Output every line of the listing, exactly and completely.

════

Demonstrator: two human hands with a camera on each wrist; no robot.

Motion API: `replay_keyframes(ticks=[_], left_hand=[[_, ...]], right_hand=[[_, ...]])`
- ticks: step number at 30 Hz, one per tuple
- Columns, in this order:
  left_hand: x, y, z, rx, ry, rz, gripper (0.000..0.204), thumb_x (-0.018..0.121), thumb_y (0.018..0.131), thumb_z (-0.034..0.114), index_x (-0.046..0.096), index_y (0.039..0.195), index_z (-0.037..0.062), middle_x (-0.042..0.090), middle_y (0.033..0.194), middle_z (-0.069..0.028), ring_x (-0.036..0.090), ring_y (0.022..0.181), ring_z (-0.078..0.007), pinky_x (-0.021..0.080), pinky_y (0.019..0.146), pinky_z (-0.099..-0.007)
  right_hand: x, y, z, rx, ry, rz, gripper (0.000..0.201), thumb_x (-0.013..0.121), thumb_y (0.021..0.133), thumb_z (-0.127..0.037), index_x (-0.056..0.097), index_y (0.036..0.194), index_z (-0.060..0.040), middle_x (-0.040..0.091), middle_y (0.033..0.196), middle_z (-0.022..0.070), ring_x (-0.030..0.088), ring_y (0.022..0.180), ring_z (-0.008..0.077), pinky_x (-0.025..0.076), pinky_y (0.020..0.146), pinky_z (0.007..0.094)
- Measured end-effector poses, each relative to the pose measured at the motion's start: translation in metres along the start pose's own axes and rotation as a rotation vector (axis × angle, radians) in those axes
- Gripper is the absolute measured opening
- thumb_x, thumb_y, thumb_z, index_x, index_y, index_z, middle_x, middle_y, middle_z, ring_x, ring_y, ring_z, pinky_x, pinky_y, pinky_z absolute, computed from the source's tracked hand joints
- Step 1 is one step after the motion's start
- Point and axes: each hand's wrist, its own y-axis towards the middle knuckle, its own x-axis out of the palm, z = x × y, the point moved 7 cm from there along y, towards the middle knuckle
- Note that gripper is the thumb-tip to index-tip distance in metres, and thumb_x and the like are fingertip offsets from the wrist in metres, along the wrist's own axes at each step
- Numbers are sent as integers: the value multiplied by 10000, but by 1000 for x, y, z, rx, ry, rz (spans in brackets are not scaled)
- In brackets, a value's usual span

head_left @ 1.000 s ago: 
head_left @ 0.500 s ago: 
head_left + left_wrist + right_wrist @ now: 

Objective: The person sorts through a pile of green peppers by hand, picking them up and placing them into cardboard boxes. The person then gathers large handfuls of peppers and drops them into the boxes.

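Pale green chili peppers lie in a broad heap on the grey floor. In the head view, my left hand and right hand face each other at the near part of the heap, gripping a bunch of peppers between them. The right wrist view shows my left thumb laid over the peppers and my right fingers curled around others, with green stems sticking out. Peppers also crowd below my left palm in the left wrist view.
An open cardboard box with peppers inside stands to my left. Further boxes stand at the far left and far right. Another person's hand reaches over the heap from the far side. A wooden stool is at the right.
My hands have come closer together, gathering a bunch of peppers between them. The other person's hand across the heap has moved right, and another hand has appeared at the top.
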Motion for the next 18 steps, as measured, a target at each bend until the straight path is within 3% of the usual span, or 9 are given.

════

→ EXPECTED OUTPUT:
Demonstrator: two human hands with a camera on each wrist; no robot.

Motion API: `replay_keyframes(ticks=[_], left_hand=[[_, ...]], right_hand=[[_, ...]])`
- ticks: step number at 30 Hz, one per tuple
- Columns, in this order:
  left_hand: x, y, z, rx, ry, rz, gripper (0.000..0.204), thumb_x (-0.018..0.121), thumb_y (0.018..0.131), thumb_z (-0.034..0.114), index_x (-0.046..0.096), index_y (0.039..0.195), index_z (-0.037..0.062), middle_x (-0.042..0.090), middle_y (0.033..0.194), middle_z (-0.069..0.028), ring_x (-0.036..0.090), ring_y (0.022..0.181), ring_z (-0.078..0.007), pinky_x (-0.021..0.080), pinky_y (0.019..0.146), pinky_z (-0.099..-0.007)
  right_hand: x, y, z, rx, ry, rz, gripper (0.000..0.201), thumb_x (-0.013..0.121), thumb_y (0.021..0.133), thumb_z (-0.127..0.037), index_x (-0.056..0.097), index_y (0.036..0.194), index_z (-0.060..0.040), middle_x (-0.040..0.091), middle_y (0.033..0.196), middle_z (-0.022..0.070), ring_x (-0.030..0.088), ring_y (0.022..0.180), ring_z (-0.008..0.077), pinky_x (-0.025..0.076), pinky_y (0.020..0.146), pinky_z (0.007..0.094)
- Measured end-effector poses, each relative to the pose measured at the motion's start: translation in metres along the start pose's own axes and rotation as a rotation vector (axis × angle, radians) in those axes
- Gripper is the absolute measured opening
- thumb_x, thumb_y, thumb_z, index_x, index_y, index_z, middle_x, middle_y, middle_z, ring_x, ring_y, ring_z, pinky_x, pinky_y, pinky_z absolute, computed from the source's tracked hand joints
- Step 1 is one step after the motion's start
- Point and axes: each hand's wrist, its own y-axis towards the middle knuckle, its own x-axis out of the palm, z = x × y, the point moved 7 cm from there along y, towards the middle knuckle
- Note that gripper is the thumb-tip to index-tip distance in metres, and thumb_x and the like are fingertip offsets from the wrist in metres, along the wrist's own axes at each step
- Numbers are sent as integers: the value multiplied by 10000, but by 1000 for x, y, z, rx, ry, rz (spans in brackets are not scaled)
- In brackets, a value's usual span

head_left @ 1.000 s ago: 
head_left @ 0.500 s ago: 
head_left + left_wrist + right_wrist @ now: 

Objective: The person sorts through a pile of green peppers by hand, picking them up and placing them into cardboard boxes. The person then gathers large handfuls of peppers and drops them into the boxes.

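Pale green chili peppers lie in a broad heap on the grey floor. In the head view, my left hand and right hand face each other at the near part of the heap, gripping a bunch of peppers between them. The right wrist view shows my left thumb laid over the peppers and my right fingers curled around others, with green stems sticking out. Peppers also crowd below my left palm in the left wrist view.
An open cardboard box with peppers inside stands to my left. Further boxes stand at the far left and far right. Another person's hand reaches over the heap from the far side. A wooden stool is at the right.
My hands have come closer together, gathering a bunch of peppers between them. The other person's hand across the heap has moved right, and another hand has appeared at the top.
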Motion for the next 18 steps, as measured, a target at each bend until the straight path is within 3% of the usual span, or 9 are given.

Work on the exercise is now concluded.